### Source material
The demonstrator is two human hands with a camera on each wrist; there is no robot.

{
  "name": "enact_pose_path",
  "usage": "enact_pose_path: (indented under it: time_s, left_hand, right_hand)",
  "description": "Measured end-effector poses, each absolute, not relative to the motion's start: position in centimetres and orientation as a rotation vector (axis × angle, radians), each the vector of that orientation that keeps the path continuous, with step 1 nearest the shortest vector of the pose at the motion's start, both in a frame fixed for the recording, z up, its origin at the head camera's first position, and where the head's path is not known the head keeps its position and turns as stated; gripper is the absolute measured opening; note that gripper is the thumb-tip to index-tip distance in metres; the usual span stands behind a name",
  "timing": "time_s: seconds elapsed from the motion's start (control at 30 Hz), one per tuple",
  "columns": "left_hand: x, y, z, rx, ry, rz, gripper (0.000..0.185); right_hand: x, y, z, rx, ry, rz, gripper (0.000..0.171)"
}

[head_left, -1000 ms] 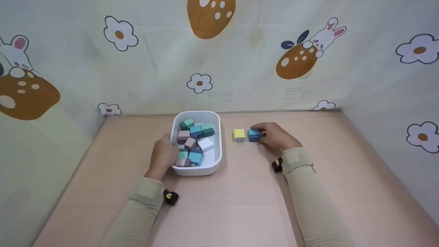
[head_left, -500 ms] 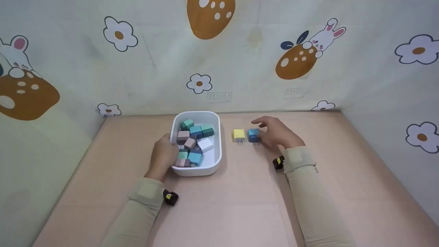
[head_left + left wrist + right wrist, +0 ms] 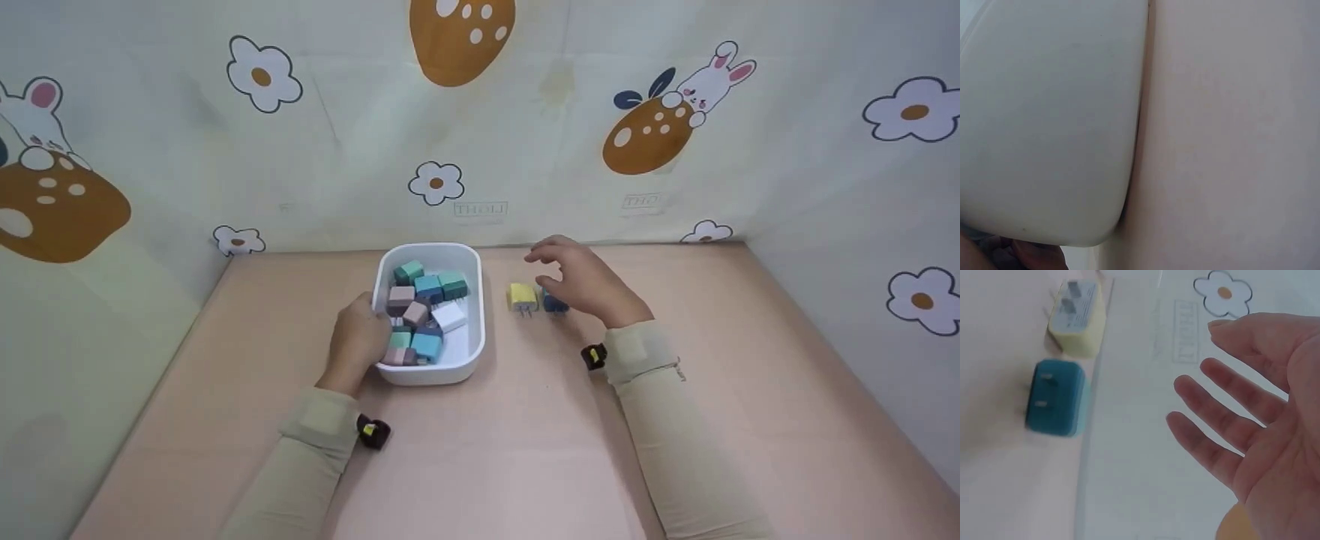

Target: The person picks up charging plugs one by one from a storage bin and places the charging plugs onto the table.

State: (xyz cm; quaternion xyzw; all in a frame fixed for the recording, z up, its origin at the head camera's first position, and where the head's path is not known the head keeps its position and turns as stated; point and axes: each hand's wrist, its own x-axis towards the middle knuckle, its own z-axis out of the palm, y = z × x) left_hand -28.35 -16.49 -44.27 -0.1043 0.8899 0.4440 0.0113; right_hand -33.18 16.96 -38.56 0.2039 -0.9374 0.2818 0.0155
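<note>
My left hand [image 3: 360, 335] grips the left side wall of a white plastic tub [image 3: 470, 360]. Inside it lie several plug-in chargers in mauve, green, blue and white, among them a white charger [image 3: 450, 316]. The tub's outer wall [image 3: 1050, 124] fills much of the left wrist view. To the right of the tub, a yellow charger [image 3: 523, 295] and a blue charger [image 3: 555, 301] stand side by side on the table, prongs toward me. My right hand [image 3: 589, 281] hovers over the blue charger, partly covering it, with fingers spread and nothing held. Both chargers show prongs in the right wrist view.
The table has a pale pinkish-brown covering [image 3: 480, 465]. Close behind the tub rises a cloth backdrop [image 3: 337, 172] printed with flowers and rabbits, which also encloses both sides. A small dark wrist camera [image 3: 373, 431] sits at each cuff.
My right hand has let go of the blue charger, which stays beside the yellow one, and has risen and shifted left. My left hand and the tub have not moved.
</note>
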Motion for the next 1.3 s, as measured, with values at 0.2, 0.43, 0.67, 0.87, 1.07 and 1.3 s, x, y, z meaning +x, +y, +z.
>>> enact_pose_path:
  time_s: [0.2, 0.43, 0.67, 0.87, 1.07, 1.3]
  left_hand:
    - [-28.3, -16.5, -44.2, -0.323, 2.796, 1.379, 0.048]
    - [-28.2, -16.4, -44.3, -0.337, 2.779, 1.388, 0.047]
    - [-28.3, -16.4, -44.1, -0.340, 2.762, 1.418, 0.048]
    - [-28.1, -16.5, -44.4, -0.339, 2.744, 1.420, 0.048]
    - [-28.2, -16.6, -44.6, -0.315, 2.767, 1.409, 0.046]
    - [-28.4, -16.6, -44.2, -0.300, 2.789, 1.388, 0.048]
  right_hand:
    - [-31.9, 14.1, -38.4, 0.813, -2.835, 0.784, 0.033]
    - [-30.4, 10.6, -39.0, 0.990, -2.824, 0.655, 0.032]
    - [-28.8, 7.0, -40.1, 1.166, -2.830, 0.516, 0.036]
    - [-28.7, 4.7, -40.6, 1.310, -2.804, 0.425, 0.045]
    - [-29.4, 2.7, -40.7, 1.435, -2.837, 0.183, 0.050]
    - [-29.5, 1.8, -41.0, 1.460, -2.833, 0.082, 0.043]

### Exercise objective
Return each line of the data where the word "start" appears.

### Output
  "description": "Measured end-effector poses, each absolute, not relative to the motion's start: position in centimetres and orientation as a rotation vector (axis × angle, radians), each the vector of that orientation that keeps the path continuous, with step 1 nearest the shortest vector of the pose at the motion's start, both in a frame fixed for the recording, z up, its origin at the head camera's first position, and where the head's path is not known the head keeps its position and turns as stated; gripper is the absolute measured opening; note that gripper is the thumb-tip to index-tip distance in metres; the usual span stands behind a name",
  "timing": "time_s: seconds elapsed from the motion's start (control at 30 Hz), one per tuple",

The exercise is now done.